Is the purpose to be a MacGuffin by which we might address larger issues in an institution or the sector? Already, one person at this conference has spoken about digital technologies as a way to challenge the primacy of the (museum) object in favour of the community and the larger public.

I believe the reason we should invest in, embrace and deploy digital technologies is because they are a transformational mass on institutions and their collections. The application of these technologies allows them to make a conceptual leap, similar to the one made by educators, that distinguish them from their curatorial counterpart. That is it, they act as another lens on to the institution and its practice, not better or worse, but recognizably different and valuable on their own terms.

Again, my definition should be understood to be more expansive than not, but that's just my definition. The same may not be true for another person.

airsickness bag: TWA (Trans World Airlines). Paper, ink, metal. The Henry Steiner Air Sickness Bag Collection, SFO Museum Collection. 2006.026.093.

It is important to step back for a moment and point out that my purpose here is not to convince you to adopt my definition of digital technologies. There are many equally valid definitions and the circumstances that led to them.

My purpose is, though, to suggest that when we use the same short-hand to talk about very different things we may have difficulty trying to achieve what we think are common goals or in agreeing on how to accomplish them.

I think that disconnect is at the heart of why the conversations we have about making the possibilities afforded by digital technologies a tangible and sustainable reality are so difficult. We are talking about different things. Again, those differences are legitimate but we owe it to each other, and to ourselves, to be able to clearly articulate what we mean when we say digital.

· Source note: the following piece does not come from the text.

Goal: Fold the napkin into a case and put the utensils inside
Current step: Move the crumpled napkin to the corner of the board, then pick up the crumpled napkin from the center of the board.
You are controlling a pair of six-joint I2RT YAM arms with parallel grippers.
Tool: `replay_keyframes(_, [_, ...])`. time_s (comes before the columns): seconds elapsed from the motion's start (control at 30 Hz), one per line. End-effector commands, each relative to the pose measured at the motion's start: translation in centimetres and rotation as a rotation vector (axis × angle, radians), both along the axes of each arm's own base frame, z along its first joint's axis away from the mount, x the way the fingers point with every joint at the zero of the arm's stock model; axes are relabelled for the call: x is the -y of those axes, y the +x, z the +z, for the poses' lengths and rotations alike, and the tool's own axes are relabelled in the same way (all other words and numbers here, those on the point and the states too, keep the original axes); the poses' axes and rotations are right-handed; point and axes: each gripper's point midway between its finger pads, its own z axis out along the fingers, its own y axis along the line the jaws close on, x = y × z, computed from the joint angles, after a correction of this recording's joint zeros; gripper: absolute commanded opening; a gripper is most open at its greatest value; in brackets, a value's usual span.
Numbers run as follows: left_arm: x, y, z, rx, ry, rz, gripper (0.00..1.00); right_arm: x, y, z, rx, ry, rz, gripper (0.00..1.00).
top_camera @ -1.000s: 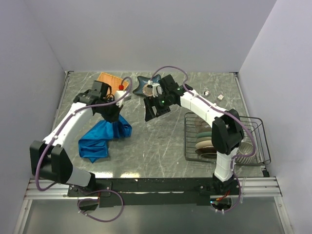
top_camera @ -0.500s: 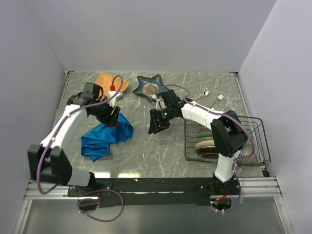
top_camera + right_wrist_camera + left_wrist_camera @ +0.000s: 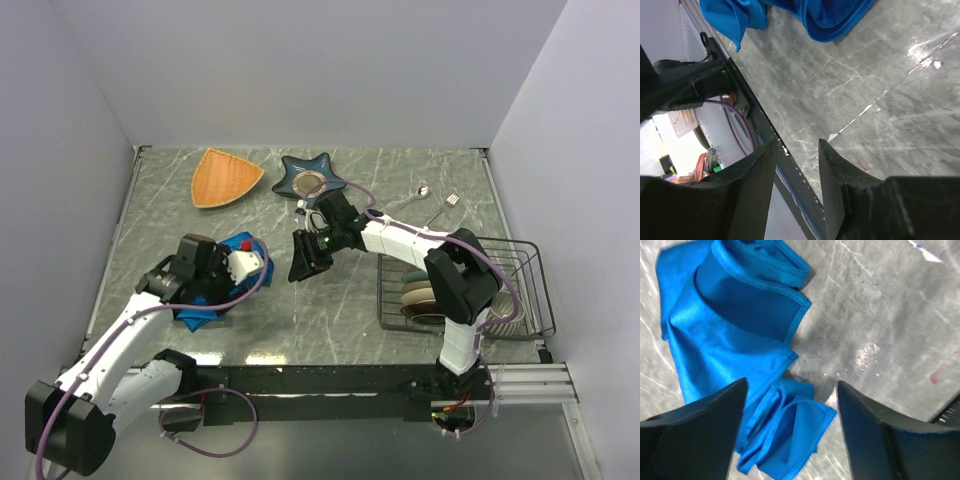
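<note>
Blue cloth is your first check. The napkin (image 3: pixel 730 340) lies bunched on the grey table (image 3: pixel 340 315) at the near left, with loose flaps lying over one another and several hemmed edges turned up. No flat, squared fold shows, and no narrow pouch has been formed. Judge the folding step as barely begun.

The left gripper (image 3: pixel 790 385) hangs directly over the napkin with its jaws spread wide. Nothing is held between them. The wrist view does not show whether the fingertips touch the cloth.

The right gripper (image 3: pixel 303 262) sits just to the right of the napkin, low over bare table. Its jaws stand a narrow gap apart and are empty. In its wrist view, the cloth shows only at the top edge, apart from the fingers.

Locate the utensils at the far right of the table. The spoon (image 3: pixel 421 191) and the fork (image 3: pixel 451 200) lie side by side, well apart from the napkin and beyond the wire rack (image 3: pixel 532 300) that holds plates. Neither arm is near them. The orange dish (image 3: pixel 225 178) and the star-shaped dish (image 3: pixel 308 178) stand at the far side, clear of the work.

Remaining work, as judged from this layout:
1. Spread the napkin flat.
2. Fold it into a long pouch.
3. Fetch the spoon and fork and slide them inside.
</note>
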Motion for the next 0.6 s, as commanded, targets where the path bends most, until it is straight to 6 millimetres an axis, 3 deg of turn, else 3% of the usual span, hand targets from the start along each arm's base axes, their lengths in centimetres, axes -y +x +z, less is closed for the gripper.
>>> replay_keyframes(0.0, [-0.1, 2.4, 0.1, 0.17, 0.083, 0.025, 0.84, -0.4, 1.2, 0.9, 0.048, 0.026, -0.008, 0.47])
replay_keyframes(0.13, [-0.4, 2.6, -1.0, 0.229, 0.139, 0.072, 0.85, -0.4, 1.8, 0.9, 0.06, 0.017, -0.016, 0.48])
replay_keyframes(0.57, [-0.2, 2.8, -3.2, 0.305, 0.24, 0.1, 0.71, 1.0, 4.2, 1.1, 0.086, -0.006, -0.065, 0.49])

airsickness bag: Eastern Air Lines. Paper. Gift of The Henry Steiner Air Sickness Bag Collection, SFO Museum Collection. 1998.157.113.

Traditionally, digital initiatives have followed the model used to produce exhibitions. Often digital initiatives are compliments to, and in service of, those exhibitions. They have a high production value, involving significant amounts of labour and budgetary resources. They have known boundaries and are, out of necessity, relatively inflexible to change because once launched they, like the exhibitions they serve, are meant to run unattended for the time it takes an institution to produce the next exhibition.

There is nothing inherently bad about this model. I just think it represents a lost opportunity.

airsickness bag: Braniff International. Paper. Gift of The Henry Steiner Air Sickness Bag Collection, SFO Museum Collection. 1998.157.048.

The reason I think it's a lost opportunity is two-fold.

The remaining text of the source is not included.